Work to complete:
Repeat the whole listing word for word, skipping pictures.

Dataset content below:

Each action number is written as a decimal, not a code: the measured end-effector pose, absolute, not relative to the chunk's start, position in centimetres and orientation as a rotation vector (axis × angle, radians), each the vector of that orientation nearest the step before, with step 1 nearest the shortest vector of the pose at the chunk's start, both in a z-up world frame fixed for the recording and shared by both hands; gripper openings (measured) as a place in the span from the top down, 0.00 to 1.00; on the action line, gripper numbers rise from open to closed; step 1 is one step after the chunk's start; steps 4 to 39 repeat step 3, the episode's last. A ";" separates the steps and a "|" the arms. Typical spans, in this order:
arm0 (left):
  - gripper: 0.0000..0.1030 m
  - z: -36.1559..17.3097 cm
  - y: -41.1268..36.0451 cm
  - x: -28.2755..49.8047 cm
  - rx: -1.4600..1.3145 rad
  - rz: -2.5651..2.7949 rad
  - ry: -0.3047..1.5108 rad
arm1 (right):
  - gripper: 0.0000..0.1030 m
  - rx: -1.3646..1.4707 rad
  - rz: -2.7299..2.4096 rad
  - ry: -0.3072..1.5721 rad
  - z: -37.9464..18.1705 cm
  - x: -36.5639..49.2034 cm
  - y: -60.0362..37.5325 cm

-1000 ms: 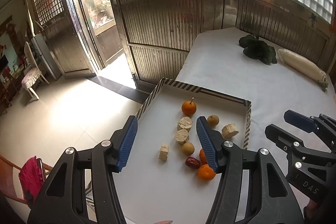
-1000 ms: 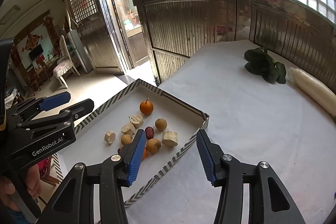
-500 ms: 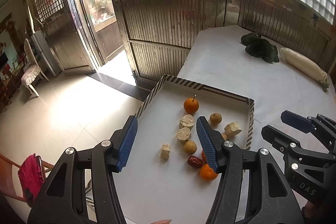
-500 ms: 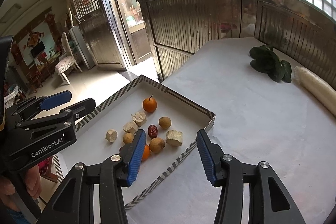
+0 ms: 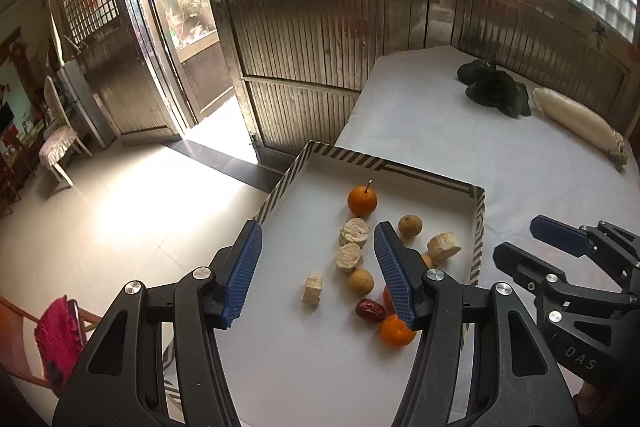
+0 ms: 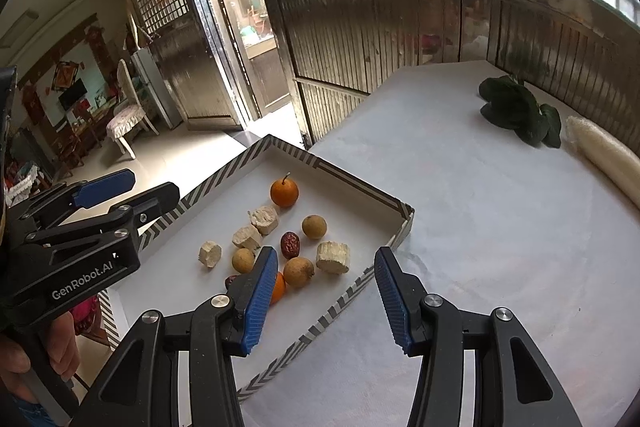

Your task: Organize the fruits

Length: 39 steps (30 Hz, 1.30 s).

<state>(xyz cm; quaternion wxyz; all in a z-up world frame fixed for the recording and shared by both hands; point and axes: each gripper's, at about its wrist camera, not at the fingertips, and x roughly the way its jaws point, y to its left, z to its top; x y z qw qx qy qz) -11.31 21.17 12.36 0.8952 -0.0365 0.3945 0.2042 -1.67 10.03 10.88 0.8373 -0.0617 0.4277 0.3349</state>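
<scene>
A shallow tray with a striped rim [image 5: 478, 239] sits at the left edge of the white table. It holds a stemmed orange [image 5: 361, 201], a second orange [image 5: 396, 331], brown longans [image 5: 360, 281], a red date [image 5: 370, 310] and several pale cut chunks [image 5: 353, 231]. My left gripper [image 5: 318, 233] hangs open above the tray with nothing between its blue pads. My right gripper [image 6: 326, 255] is open over the tray's near right rim [image 6: 352, 183], also empty. The same stemmed orange [image 6: 284, 192] and a date [image 6: 290, 243] show in the right wrist view.
Dark green leaves [image 5: 494, 89] and a long white radish [image 5: 576, 123] lie at the far right of the table. Wooden slatted doors stand behind it. Left of the table the floor drops away, with an open doorway and a chair [image 5: 56, 143].
The right wrist view has crept slightly forward and up over the table. Both grippers keep the same opening, and no fruit has moved.
</scene>
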 end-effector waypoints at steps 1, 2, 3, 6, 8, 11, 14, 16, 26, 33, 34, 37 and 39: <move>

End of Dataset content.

Answer to the exercise:
Each action number is written as a decimal, not a code: the measured end-effector pose, absolute, not relative to the chunk's start, position in centimetres and orientation as a rotation vector (axis × angle, radians), each the vector of that orientation nearest the step before, with step 1 nearest the shortest vector of the pose at the chunk's start, both in a z-up world frame fixed for the recording and shared by both hands; gripper openings (measured) as a place in the span from the top down, 0.00 to 1.00; on the action line, gripper numbers rise from open to closed; step 1 is one step after the chunk's start; steps 4 to 39 repeat step 3, the episode's last. A ";" separates the steps and a "|" the arms. Typical spans, in this order:
arm0 (left):
  - gripper: 0.0000..0.1030 m
  - z: -36.1559..17.3097 cm
  - y: -41.1268..36.0451 cm
  - x: -28.2755..49.8047 cm
  - rx: -1.4600..1.3145 rad
  - rz: -2.5651..2.7949 rad
  - ry: -0.3047..1.5108 rad
arm1 (right):
  - gripper: 0.0000..0.1030 m
  - rx: -1.3646..1.4707 rad
  - rz: -2.7299..2.4096 rad
  - ry: -0.3072..1.5721 rad
  - z: -37.9464..18.1705 cm
  - x: -36.5639..49.2034 cm
  - y: -60.0362..37.5325 cm

-1000 ms: 
-1000 ms: 
-500 ms: 
-500 ms: 
+0 ms: 
+0 ms: 

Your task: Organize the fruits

Length: 39 steps (30 Hz, 1.30 s).

<state>(xyz cm; quaternion wxyz; all in a z-up world frame fixed for the recording and shared by both hands; point and axes: each gripper's, at about its wrist camera, not at the fingertips, and x roughly the way its jaws point, y to its left, z to its top; x y z qw qx qy qz) -11.31 21.17 12.36 0.8952 -0.0365 0.3945 0.2042 -1.67 10.03 10.88 0.8373 -0.0617 0.4277 0.3349</state>
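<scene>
A shallow tray with a striped rim [image 5: 478, 239] sits at the left edge of the white table. It holds a stemmed orange [image 5: 361, 201], a second orange [image 5: 396, 331], brown longans [image 5: 360, 281], a red date [image 5: 370, 310] and several pale cut chunks [image 5: 353, 231]. My left gripper [image 5: 318, 233] hangs open above the tray with nothing between its blue pads. My right gripper [image 6: 326, 255] is open over the tray's near right rim [image 6: 352, 183], also empty. The same stemmed orange [image 6: 284, 192] and a date [image 6: 290, 243] show in the right wrist view.
Dark green leaves [image 5: 494, 89] and a long white radish [image 5: 576, 123] lie at the far right of the table. Wooden slatted doors stand behind it. Left of the table the floor drops away, with an open doorway and a chair [image 5: 56, 143].
The right wrist view has crept slightly forward and up over the table. Both grippers keep the same opening, and no fruit has moved.
</scene>
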 end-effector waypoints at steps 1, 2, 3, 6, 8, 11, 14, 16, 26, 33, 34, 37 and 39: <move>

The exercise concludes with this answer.